Friday 15 December 2023

Building a Persistent Key-Value Store with Log file

 

In this post, I am going to explain the process of constructing a key-value storage system from the scratch. The methodology employed here is based on the principles outlined in the Bitcask paper (https://riak.com/assets/bitcask-intro.pdf).

 

Our approach involves utilizing RAM to maintain a hash map of file pointers to values, complemented by a log-structured file system to optimize write operations.

 

Key considerations for this approach include:

a.   Storing keys in-memory using a HashMap-like data structure for fast lookups. All the keys and respective offsets in the file are stored in RAM.

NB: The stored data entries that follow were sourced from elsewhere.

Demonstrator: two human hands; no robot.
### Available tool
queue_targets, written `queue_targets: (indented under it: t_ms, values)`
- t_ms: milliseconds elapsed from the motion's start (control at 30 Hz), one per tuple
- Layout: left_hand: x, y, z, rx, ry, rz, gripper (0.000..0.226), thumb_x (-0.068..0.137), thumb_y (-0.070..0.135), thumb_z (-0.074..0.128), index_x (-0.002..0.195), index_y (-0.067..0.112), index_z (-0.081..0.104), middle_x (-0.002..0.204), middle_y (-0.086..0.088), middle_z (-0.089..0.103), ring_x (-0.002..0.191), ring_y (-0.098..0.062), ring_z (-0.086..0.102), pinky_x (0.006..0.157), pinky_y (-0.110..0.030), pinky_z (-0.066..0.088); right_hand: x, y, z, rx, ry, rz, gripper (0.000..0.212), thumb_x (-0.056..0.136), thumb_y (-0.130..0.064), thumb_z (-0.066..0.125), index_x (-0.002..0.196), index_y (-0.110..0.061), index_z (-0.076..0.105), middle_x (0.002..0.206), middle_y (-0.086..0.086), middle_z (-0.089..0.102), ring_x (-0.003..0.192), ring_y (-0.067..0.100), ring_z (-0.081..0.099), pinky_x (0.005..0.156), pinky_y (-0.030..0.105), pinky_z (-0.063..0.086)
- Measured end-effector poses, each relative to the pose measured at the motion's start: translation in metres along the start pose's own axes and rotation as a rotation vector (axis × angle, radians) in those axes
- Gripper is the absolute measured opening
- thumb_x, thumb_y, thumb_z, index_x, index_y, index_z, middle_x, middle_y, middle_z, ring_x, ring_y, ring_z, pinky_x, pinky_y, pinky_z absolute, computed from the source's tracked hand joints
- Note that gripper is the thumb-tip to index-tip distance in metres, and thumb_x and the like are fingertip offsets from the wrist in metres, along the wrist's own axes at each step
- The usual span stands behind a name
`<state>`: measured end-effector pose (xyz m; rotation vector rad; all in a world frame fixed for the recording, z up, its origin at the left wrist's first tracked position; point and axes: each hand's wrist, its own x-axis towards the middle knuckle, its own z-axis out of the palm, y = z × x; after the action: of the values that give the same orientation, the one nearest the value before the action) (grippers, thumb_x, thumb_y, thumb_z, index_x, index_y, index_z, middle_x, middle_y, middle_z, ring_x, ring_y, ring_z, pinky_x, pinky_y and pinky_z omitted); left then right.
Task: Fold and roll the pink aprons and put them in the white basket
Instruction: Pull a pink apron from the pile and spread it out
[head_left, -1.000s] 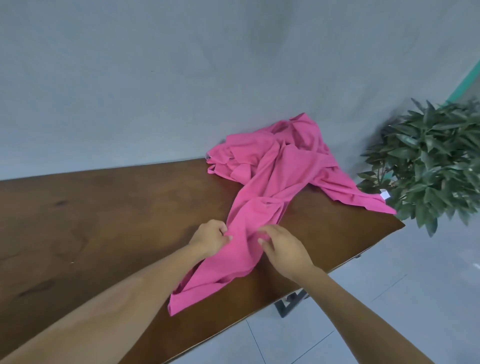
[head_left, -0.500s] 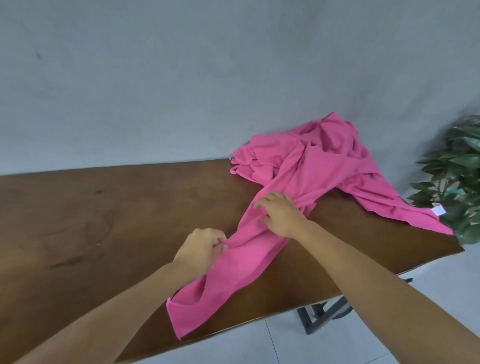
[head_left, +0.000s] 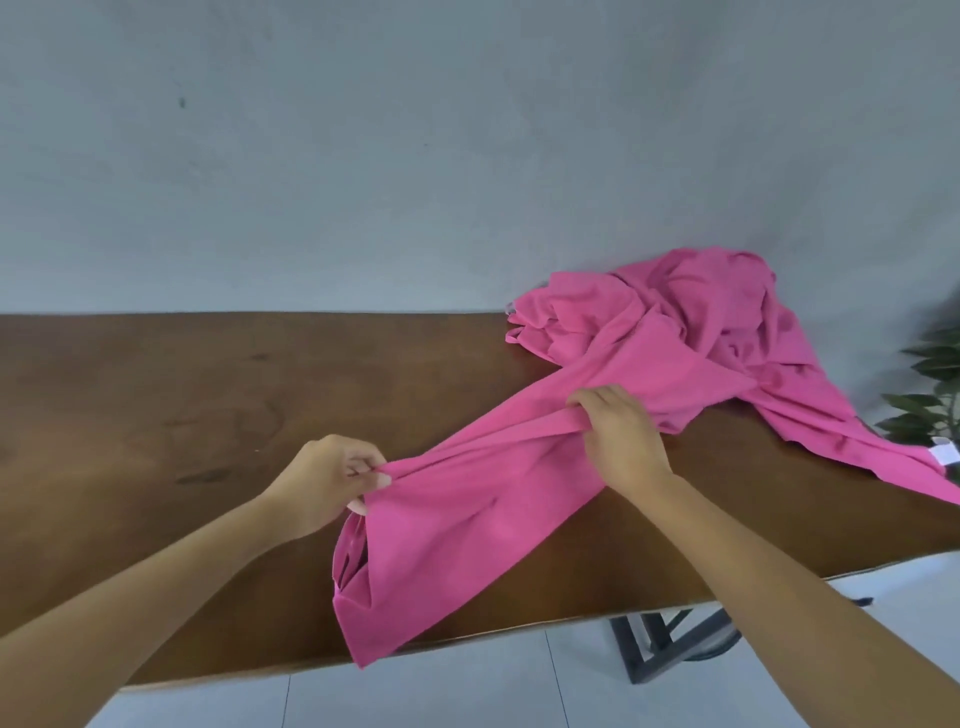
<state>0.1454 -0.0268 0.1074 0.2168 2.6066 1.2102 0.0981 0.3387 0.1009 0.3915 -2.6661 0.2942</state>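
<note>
We see a soft pink apron (head_left: 483, 514) drawn into a creased band above the brown wooden counter's (head_left: 208, 395) front edge. The left grip (head_left: 332, 483) pinches its bunched end and the right grip (head_left: 621, 441) curls round gathered folds. A crumpled pink heap (head_left: 701, 317) fills the far right corner, beside a leafy plant (head_left: 935, 400).

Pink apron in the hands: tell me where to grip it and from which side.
Grip the apron along its gathered top edge, coming from above: that edge forms a taut ridge between the left hand and right hand; the rest lies flat.
</note>
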Motion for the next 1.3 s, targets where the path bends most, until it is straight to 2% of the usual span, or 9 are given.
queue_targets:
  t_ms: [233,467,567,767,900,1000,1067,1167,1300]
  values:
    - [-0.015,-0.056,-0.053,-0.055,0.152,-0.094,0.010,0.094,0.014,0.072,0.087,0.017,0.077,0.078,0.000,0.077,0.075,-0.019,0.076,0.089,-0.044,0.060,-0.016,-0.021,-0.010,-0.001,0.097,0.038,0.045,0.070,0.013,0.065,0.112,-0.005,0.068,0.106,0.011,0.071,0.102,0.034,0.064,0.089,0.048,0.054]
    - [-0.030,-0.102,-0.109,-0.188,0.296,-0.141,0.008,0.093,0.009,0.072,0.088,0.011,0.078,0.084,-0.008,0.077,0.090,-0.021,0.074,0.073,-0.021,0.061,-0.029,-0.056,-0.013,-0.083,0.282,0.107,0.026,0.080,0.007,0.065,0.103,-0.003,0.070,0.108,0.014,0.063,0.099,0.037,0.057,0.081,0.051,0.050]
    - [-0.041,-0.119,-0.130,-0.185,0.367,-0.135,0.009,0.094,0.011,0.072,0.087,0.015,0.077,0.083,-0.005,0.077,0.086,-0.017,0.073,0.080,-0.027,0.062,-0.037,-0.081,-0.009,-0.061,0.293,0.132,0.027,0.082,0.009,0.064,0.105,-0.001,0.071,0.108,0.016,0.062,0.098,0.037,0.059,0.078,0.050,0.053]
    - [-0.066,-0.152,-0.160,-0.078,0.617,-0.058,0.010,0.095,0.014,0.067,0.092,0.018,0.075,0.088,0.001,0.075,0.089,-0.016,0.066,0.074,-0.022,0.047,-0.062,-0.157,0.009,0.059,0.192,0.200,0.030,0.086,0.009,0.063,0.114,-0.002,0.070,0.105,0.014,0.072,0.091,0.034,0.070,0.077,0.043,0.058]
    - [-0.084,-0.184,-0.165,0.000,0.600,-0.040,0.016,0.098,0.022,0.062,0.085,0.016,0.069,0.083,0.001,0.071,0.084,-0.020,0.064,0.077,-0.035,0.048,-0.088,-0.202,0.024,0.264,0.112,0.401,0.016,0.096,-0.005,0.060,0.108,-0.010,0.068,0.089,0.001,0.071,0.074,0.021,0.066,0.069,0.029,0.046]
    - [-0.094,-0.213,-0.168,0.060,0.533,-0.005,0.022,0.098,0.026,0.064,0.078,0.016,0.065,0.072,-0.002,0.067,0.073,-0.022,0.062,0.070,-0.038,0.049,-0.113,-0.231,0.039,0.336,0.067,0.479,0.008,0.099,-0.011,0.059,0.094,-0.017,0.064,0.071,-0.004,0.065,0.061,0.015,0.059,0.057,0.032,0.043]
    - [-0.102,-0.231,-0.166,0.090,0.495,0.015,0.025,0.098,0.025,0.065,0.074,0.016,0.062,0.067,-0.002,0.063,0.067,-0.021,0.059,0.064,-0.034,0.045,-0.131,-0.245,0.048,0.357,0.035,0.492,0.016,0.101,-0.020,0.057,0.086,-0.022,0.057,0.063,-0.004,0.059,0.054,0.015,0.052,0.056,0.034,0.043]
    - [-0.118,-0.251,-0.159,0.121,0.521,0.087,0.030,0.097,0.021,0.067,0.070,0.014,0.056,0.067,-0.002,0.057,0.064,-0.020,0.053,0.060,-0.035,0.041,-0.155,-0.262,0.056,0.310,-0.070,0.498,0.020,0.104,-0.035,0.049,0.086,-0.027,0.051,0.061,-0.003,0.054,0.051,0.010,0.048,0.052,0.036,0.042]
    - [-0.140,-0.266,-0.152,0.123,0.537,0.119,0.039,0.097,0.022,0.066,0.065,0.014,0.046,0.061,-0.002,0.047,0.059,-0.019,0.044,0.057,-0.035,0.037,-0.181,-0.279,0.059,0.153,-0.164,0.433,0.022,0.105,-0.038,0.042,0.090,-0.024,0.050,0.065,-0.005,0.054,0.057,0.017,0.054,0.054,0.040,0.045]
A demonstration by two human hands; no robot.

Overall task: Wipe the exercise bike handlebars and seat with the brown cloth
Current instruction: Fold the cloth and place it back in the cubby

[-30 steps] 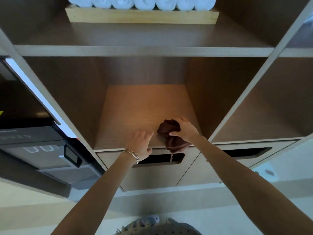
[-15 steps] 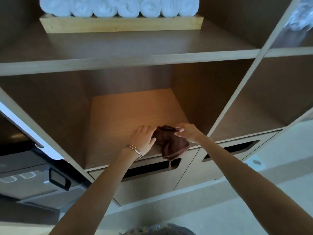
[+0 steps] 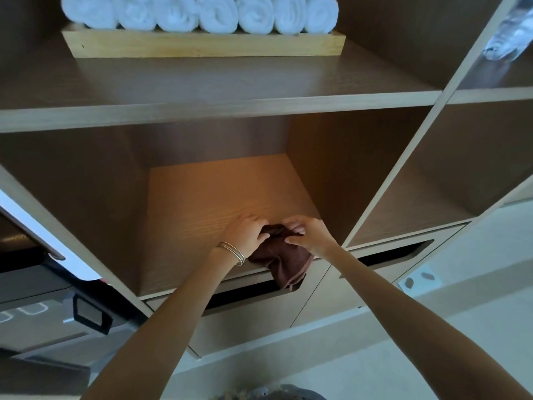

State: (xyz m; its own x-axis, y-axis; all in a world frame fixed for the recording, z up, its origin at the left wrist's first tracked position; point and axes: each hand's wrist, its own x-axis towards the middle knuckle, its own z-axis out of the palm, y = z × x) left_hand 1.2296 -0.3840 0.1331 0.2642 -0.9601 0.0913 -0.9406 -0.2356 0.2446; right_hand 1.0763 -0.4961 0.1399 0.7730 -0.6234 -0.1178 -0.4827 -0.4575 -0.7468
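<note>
The brown cloth [image 3: 284,259] lies bunched at the front edge of a lit wooden shelf compartment [image 3: 207,197], with one corner hanging over the edge. My left hand [image 3: 245,232], with thin bangles on the wrist, rests on the cloth's left side with fingers curled onto it. My right hand [image 3: 310,233] pinches the cloth's top from the right. No exercise bike handlebars or seat show in this view.
A wooden tray [image 3: 202,46] of rolled white towels [image 3: 199,13] sits on the shelf above. A dark machine with a small screen [image 3: 86,311] stands at lower left. Drawer fronts with slot handles [image 3: 389,255] run below the shelf. Pale floor lies at right.
My left hand has moved right onto the cloth and now touches it. The right hand has shifted its pinch on the cloth's top. The view has tilted up, showing more of the towels.
</note>
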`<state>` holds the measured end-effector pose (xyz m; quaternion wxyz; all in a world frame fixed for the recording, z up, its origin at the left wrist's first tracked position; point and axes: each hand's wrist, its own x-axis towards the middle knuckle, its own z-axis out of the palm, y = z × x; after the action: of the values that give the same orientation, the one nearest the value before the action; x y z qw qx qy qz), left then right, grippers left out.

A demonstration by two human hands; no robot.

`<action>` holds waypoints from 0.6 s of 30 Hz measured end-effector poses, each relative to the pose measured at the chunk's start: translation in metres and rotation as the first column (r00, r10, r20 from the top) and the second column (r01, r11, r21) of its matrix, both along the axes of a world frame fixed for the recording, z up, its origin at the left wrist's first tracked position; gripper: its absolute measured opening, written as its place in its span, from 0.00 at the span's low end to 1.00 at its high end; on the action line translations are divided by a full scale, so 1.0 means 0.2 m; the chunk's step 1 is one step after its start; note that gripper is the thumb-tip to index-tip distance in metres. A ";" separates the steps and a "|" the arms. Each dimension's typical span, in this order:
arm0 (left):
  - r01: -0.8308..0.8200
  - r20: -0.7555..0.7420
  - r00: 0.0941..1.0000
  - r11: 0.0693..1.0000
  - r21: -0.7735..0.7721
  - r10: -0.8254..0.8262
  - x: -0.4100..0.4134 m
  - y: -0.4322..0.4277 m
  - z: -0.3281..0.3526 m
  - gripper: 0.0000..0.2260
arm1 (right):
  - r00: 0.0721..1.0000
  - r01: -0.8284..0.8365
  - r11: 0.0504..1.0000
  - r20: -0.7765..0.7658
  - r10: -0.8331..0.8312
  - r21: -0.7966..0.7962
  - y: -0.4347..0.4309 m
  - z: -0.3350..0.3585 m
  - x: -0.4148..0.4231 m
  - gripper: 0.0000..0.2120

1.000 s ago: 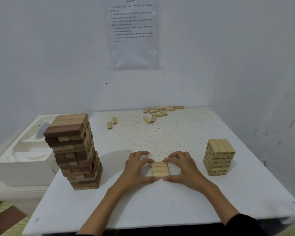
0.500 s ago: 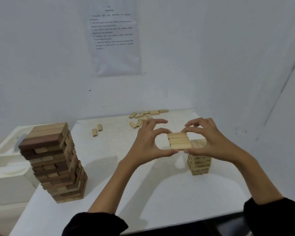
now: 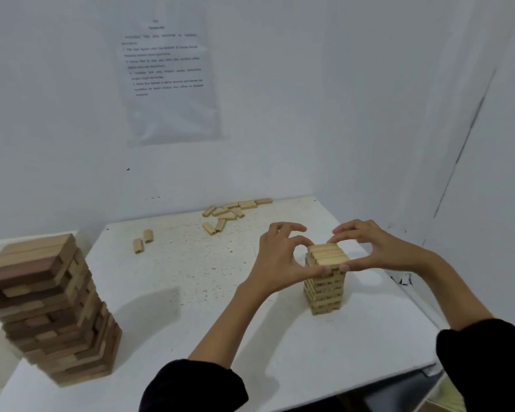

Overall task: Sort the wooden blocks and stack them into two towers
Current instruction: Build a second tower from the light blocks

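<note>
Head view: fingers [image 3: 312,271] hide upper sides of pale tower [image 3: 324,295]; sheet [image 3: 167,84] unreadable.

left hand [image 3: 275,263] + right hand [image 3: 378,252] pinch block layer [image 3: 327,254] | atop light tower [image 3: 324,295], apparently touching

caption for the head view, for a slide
Left hand and right hand hold a light block layer atop the small tower.

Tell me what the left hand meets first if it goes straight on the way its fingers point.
The top row of light blocks, which the left hand pinches at the top of the light tower. Past that row comes the right hand, gripping the opposite side. Depth is unclear here.
</note>
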<state>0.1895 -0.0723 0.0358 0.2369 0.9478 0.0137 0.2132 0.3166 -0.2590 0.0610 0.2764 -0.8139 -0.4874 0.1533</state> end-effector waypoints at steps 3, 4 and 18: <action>-0.005 0.003 1.000 1.000 0.006 0.005 0.00 0.00 -0.01 0.32 | 1.000 -0.004 1.000 -0.017 0.004 -0.003 0.00 -0.02 0.01 0.24; -0.006 0.004 1.000 1.000 0.007 0.006 0.00 0.00 -0.02 0.33 | 1.000 0.001 1.000 -0.025 -0.001 -0.006 0.01 -0.03 0.01 0.25; -0.120 -0.176 0.983 0.556 -0.823 -0.048 -0.13 -0.23 -0.02 0.55 | 0.811 0.474 0.796 -0.539 -0.227 0.377 0.05 -0.18 -0.18 0.38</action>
<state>0.1641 -0.1174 0.0311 0.6484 0.7388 0.1531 0.1010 0.2801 -0.2489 0.0251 0.6083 -0.7316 -0.2637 0.1590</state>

b.   The actual <key, value> pairs are stored in a file.

c.    When appending a new key-value pair to the file, the hash map is updated to reflect the offset of the recently written data. This mechanism accommodates both the insertion of new keys and updates to existing ones.

d.   To retrieve a value, the hash map is employed to locate the offset in the data file. Subsequently, the system seeks to that location and reads the corresponding value.

e.   Write operations follow an append-only paradigm, ensuring that writes progress sequentially without the need for seeking. The system always considers the latest entry for a given key in the file.

f.     To optimize space utilization, old and deleted values undergo compaction or merging processes.

 

Let me explain the procedure in detail.

 

Step 1: Suppose I want to store a key-value pair in the storage system, such as <1, hello>.

 

In this scenario:

a.   We open a file and append the data <1, hello> to it.

b.   The key and the starting offset of this entry are stored in the HashMap.

 

This process can be illustrated in the figure below.

 


 

Let me add following entries.

 

<2, hi>

<3, there>

 


 

How to read the entry?

To retrieve the value linked to the key 2, I will query the HashMap using the key 2, obtain the offset of that entry, and then navigate to the corresponding file offset location to retrieve and return the value.

 

How to update the value associated with an entry?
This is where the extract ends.